Et dans le quotidien avec une personne, il faut en discuter et se rendre compte qu’il y a plein de solutions, d’alternatives, d’autres schémas.
Si les deux font des efforts, on peut réinventer la relation, et il faut se dire que chaque crise est une opportunité d’aller assouvir ses désirs sur d’autres terrains.
Au delà du physique, j’ai compris aussi que c’était dur psychologiquement.
Cela change le rapport au toucher, comment moi je pouvais la toucher.
Beaucoup de choses deviennent contraignantes : la poussière, la chaleur, l’humidité deviennent des facteurs.

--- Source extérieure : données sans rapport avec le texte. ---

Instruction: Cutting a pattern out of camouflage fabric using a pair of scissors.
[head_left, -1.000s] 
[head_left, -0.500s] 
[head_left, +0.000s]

Ma rugosité de mains, mes joues mal rasées, ne pas pouvoir toucher de mes lèvres sa peau (celle de son cou par exemple) car elle me disait que c’était comme à vif.
Je faisais en sorte que ma peau transpirante ne soit pas en contact avec ses zones lésées.
Parfois elle restait habillée pour éviter le frottement des peaux.
Spécifiquement je me lavais les mains avant la moindre caresse sur le visage ou avant un rapport – passage obligatoire mais je le faisais spécifiquement pour éviter que mes mains potentiellement sales passent sur les plaques et provoquent une allergie.
Comme je l’aimais énormément à aucun moment ça n’a été une entrave, ou une gêne pour moi.
Je pense que cela peut-être “positif” pour mieux se comprendre à travers l’aide que l’on apporte à l’autre.
L’important pour quelqu’un qui vit avec une personne touchée c’est de savoir accepter la situation, accepter que l’autre aille mal sans soi-même aller mal.
Ce n’était pas à moi d’imposer qu’elle n’ait aucune crainte par apport à mon regard mais c’était à moi d’accepter qu’elle n’aimait pas mon regard sur son visage qui était touché par l’eczéma souvent.
C’était aussi d’une grande complexité – à quel moment ma présence pouvait la soutenir, à quelle moment elle avait besoin d’espace.
— Est-ce que du coup tu ne te permettais pas d’aller moins bien ? —
Vivre avec quelqu’un qui a de l’eczéma permet de relativiser et de comprendre que quand on a pas de problème de peau on a une chance inouï .
On ne peut que être en bonne santé mentale. On n’a pas le droit d’être grincheux à côté de quelqu’un qui va vraiment mal.
D’un point de vue personnel, j’ai moi-même minimiser l’eczéma au début de la relation puis en apprenant à le connaître j’ai compris bien d’autres choses.
En observant, j’ai vu ses yeux plus gonflés, sa peau rougit à certains endroits, ce ne sont pas des signes immédiats mais cela demande parfois plus d’observation et de compréhension. Ceux qui ne connaissent pas la personne ou l’eczéma peuvent se dire simplement qu’elle n’a pas une très belle peau, ou une peau très sèche, que c’est un moment passager – ou juste une peau granuleuse rosée ou autre. Il faut connaître la personne pour savoir que parfois ça modifie le physique.
Je l’ai plus connue avec de l’eczéma mais je l’ai vue sans eczéma. En sortie de crise c’était des moments très heureux !
— Un message à transmettre ? —
Cette relation m’a impacté de manière positive en m’apprenant la tolérance, la patience.
Mon conseil serait de prendre plaisir à aider l’autre.
J’ai posé plein d’intentions pour palier au gouffre de joie qu’était l’eczéma – en faisant la cuisine au top, en cherchant des sources d’eau chaude, en lui proposant de l’aide dans le soin, en l’aidant avec de la méditation, des contes etc.
Mon conseil : garder la foi rester positif / se projeter / continuer à apporter des moments d’aide et de fraîcheur dans la douleur et vivre les moments où il y a du bonheur.